Chris Casillas

Christopher Casillas

Adjunct Professor


  • B.A., with honors, University of California, Santa Barbara, 2000
  • J.D., magna cum laude, Seattle University School of Law, 2003
  • M.A., Cornell University, 2009
  • Ph.D., Cornell University, 2012


Chris Casillas currently works for the State of Washington at the Public Employment Relations Commission ("PERC"). He has a long career in public-sector labor relations, first beginning as an Associate at the law firm of Cline & Associates, a boutique Seattle law firm specializing in public sector labor law, and then becoming a partner in 2014. Chris began his legal career in 2003 after graduating from Seattle University School of Law, and while in private practice represented dozens of independent unions in the public sector across the State of Washington. Now with the State of Washington, Chris assists various parties in resolving a variety of labor-management disputes as a mediator, administrative law judge, and trainer. In 2020, Chris launched The Negotiation Project at PERC, an innovative conflict prevention program designed for PERC's clientele that explores how academic theories and research about negotiations intersect with the practices and experiences of negotiators in public sector bargaining throughout Washington State.

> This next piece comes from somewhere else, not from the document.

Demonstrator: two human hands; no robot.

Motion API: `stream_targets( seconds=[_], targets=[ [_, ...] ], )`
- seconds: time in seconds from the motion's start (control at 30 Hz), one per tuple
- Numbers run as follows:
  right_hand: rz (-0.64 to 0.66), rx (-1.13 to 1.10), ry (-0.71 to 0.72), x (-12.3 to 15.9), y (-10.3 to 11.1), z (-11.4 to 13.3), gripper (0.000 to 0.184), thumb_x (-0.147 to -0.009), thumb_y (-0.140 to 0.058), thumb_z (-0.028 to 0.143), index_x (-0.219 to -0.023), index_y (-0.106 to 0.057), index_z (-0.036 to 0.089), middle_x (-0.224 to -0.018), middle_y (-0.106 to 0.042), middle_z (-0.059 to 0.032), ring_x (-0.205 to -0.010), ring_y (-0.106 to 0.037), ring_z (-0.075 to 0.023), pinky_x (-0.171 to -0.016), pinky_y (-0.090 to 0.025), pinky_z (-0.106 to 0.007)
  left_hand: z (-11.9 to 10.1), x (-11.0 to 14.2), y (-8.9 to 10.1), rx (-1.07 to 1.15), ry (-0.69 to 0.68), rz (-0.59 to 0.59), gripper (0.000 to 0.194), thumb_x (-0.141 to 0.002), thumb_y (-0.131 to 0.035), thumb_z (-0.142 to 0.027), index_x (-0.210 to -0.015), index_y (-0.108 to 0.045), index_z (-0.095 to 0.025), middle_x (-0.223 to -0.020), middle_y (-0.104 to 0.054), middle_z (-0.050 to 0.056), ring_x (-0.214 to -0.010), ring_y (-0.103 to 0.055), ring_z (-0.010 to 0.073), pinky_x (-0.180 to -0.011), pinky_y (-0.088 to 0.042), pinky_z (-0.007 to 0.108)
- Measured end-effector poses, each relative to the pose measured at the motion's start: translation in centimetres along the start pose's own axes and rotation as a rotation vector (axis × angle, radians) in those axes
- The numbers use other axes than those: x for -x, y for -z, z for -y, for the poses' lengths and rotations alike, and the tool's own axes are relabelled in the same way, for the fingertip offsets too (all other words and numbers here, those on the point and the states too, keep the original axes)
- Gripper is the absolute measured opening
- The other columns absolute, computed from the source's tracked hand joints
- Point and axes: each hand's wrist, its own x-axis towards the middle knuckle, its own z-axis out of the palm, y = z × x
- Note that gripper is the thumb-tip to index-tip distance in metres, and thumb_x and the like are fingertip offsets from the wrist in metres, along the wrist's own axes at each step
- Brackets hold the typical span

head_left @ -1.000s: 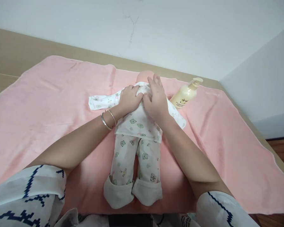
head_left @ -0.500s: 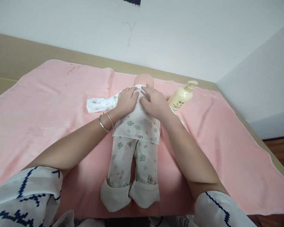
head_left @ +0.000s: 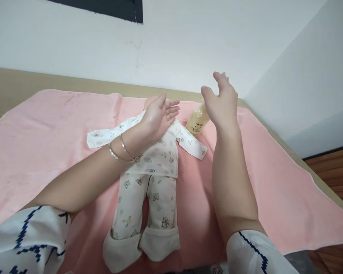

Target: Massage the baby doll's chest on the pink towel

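A baby doll [head_left: 157, 161] in a white top and trousers printed with small animals lies stretched out on a pink cloth [head_left: 197, 217]. Its sleeves spread to both sides, and the trouser ends are folded up in wide cuffs. My left hand [head_left: 161, 116] hovers above the doll's chest, palm turned up, fingers extended, with nothing in it; it hides most of the doll's head. Raised at the right is my right hand [head_left: 224, 102], fingers apart, beside the top of a pale yellow pump bottle [head_left: 197, 120]. The pump head is mostly hidden behind that hand.
The pink cloth covers a wooden-coloured table, whose bare edge [head_left: 23, 82] shows along the back. A white wall [head_left: 171, 49] rises behind it, with a dark panel [head_left: 111, 9] at the top. Brown wood flooring [head_left: 331, 175] appears at the lower right.
Both hands have lifted off the doll's chest. My left hand has turned palm up, and my right hand has moved right and up to the bottle. The view has shifted slightly.
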Motion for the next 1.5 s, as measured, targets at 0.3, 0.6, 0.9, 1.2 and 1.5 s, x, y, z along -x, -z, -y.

In addition to his labor relations background, Chris has also pursued an academic career in the field of political science. In 2009, he earned a Masters of Arts degree in Government, and in January of 2012 he completed his Ph.D. in Government at Cornell University. During his graduate school career at Cornell, Chris taught or served as a teaching assistant for numerous courses on the Supreme Court, the Constitution, and Civil Liberties. Chris co-authored an article that was published in the American Journal of Political Science on public opinion and the Supreme Court. The article can be located at: Casillas, Christopher J., Enns, Peter K, and Patrick Wohlfarth. 2011. "How Public Opinion Constrains the Supreme Court" American Journal of Political Science 55(1): 74-88. His dissertation is titled "Law, Legislation, and Democracy: Cooperation and Contestation Between Congress, the Supreme Court, and the Executive in the Determination of Statutory Meaning."

Chris joined the adjunct faculty at Seattle University in 2013. Since that time, Chris has taught a range of courses spanning the topics of Separation of Powers, 2nd Amendment, Voting Rights, and Constitutional Law II. In recent years, Chris has focused his teaching efforts on Labor Law and Negotiations. Since 2019, Chris has also been an Affiliate Instructor of Law at the University of Washington, where he also teaches Labor Law and Negotiations. In October 2022, Chris was honored to receive the Outstanding Adjunct Faculty Award from Seattle University School of Law.